Then they played “A Day in the Life.”
I rolled over in bed, sobbing.
***
I’d just turned 21.
The day after the news about Lennon, I took the final exam for my Lithography class at 10:15 a.m. Two days later fall quarter ended, and I was home for the holidays.
Winter 1980 turned into early spring ’81. The Encyclopedia notebook also served as an ersatz journal. On Thursday, March 26: “With nothing to say, and no one to say it to… if I’m not home, I’m at school, if I’m not at school, I may be at home. I am a yo-yo doing nothing in particular…”
The final project deadline was looming at the end of spring quarter. But somehow I’d decided that I wanted to teach English in Norway over the summer, so I applied for scholarships through the Sons of Norway. On Tuesday, April 7, I wrote: “Land a job, complete text for the Encyclopedia, do as much as possible concerning Norway, and conservatively buy groceries to last a week and a half.”
Text for this “Encyclopedia”? Well, what was it going to be?
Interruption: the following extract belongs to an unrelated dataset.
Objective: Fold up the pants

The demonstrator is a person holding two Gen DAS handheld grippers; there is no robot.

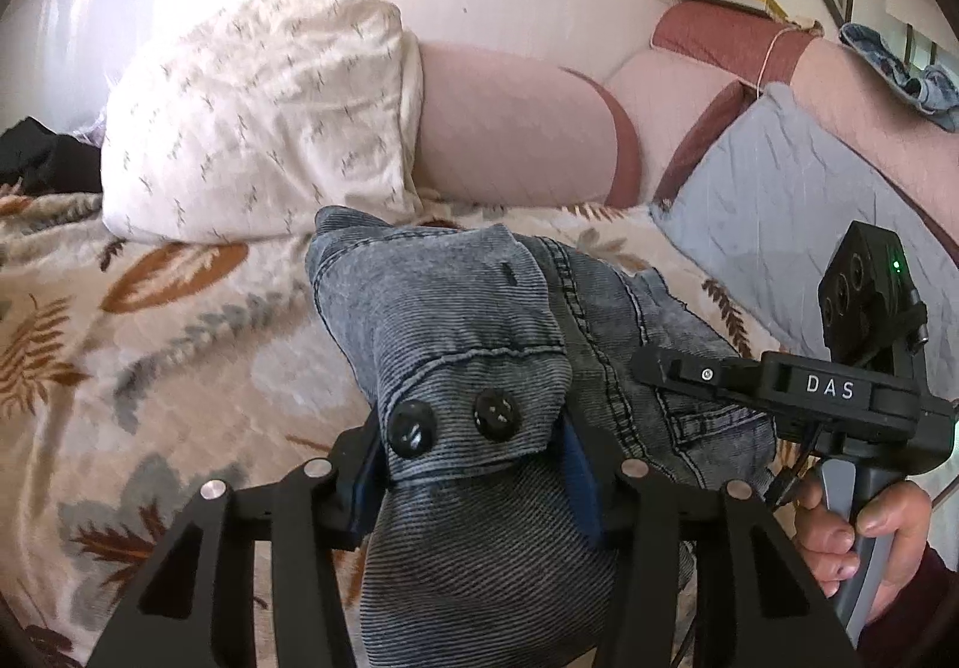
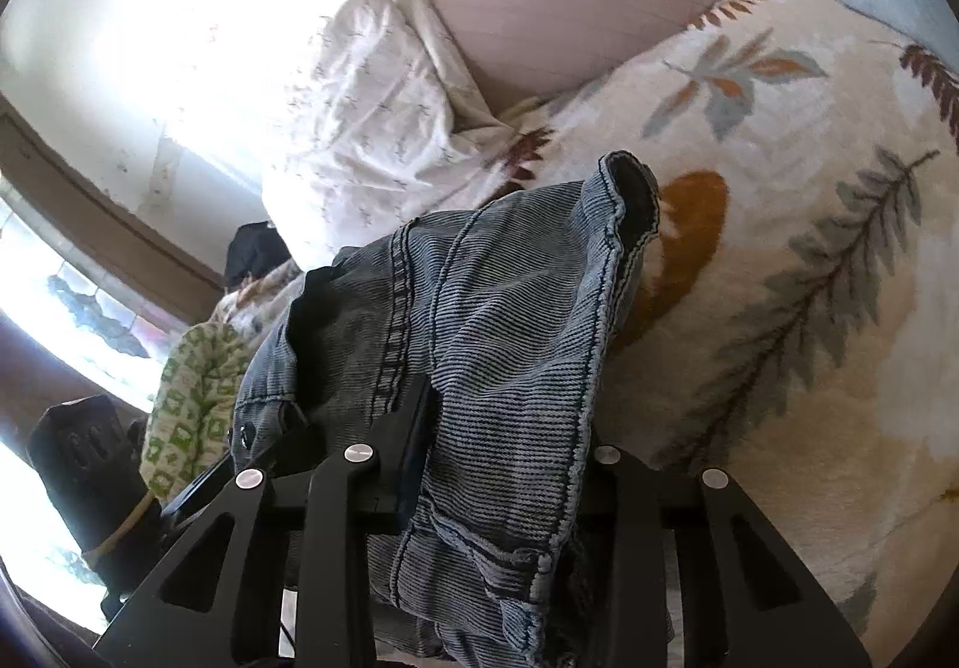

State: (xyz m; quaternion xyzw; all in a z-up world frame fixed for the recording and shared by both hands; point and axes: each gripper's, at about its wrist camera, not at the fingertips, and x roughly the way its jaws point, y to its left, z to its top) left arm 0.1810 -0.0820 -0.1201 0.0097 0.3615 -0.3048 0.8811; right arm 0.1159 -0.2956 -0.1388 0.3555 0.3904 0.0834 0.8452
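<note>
Over a cream leaf-patterned blanket (image 1: pixel 120 308), the left gripper (image 1: pixel 473 464) is clamped on the two-button waistband of faded blue-grey denim pants (image 1: pixel 455 320), and just to its right the right gripper (image 2: pixel 497 464) pinches the same bunched cloth, which hangs between them.
</note>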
Topics flooded out:
Abbreviation
Ad Se Ipsum
Amateur Night
Armies
Definition of Atrocity
Gallows Humor
Ginger Bread Man
Gizmo
History of Art
History of Nails
Mister Right
Rigamarole
Tip of the Iceberg
Visitation Rights…
Ideally The Encyclopedia would include at least one letter of the alphabet. But that devolved into whatever topic interested me, mostly from books, magazines, newspapers, TV and movies, and listening to music. Drafts were penned in the notebook, images unearthed, and illustrated drop caps completed the design.
By May 1981, I’d finished writing. After typesetting on the college’s massive Compugraphic typesetter, strips of formatted type rolled out, were waxed and keylined to my layout boards.
Ray Bohn probably walked by, scratching his head.
In my notebook for Monday, May 18: “Corrections to be made for typeset copy…final typesetting!” I was imagining a second edition, even before a first edition had even landed on one of the Lakewood College’s AB Dick presses.
***
My Lakewood artist cohorts, Pat Ciernia, Mark Luebker, and Greg Johnson, were forging ahead with “Studio 1050…”—Luebker and Johnson’s apartment atop a record store in Stillwater, Minn.—by writing and illustrating comics. And throwing amazing parties.
The Logue, our college newspaper, the student senate, and members of “Studio 1050…” often went to Jethro’s Pub and Char-House after school to blow off steam. Spring quarter was ending. We were taking final exams and wrapping up class projects.
Our poisons of choice were pitchers of cheap beer, bottles of Michelob, or—fast favorites—margaritas and Tequila Sunrises. While I didn’t own a car, I usually caught a ride with someone heading out toward Mahtomedi. Belching up Razorback burgers with bacon and cheese, and boozed to the gills, we probably packed into somebody’s Toyota.
However, that May Lakewood provided me with a part-time internship keylining ads for the West St. Paul Voice newspaper. I commuted to the gig in the old family car, the Dartillac, since Mom had just bought a used Audi. My calendar notebook shows a 2:00 p.m. start time, alternating weeks on Wednesday and Thursday, then Monday and Tuesday through May 1981.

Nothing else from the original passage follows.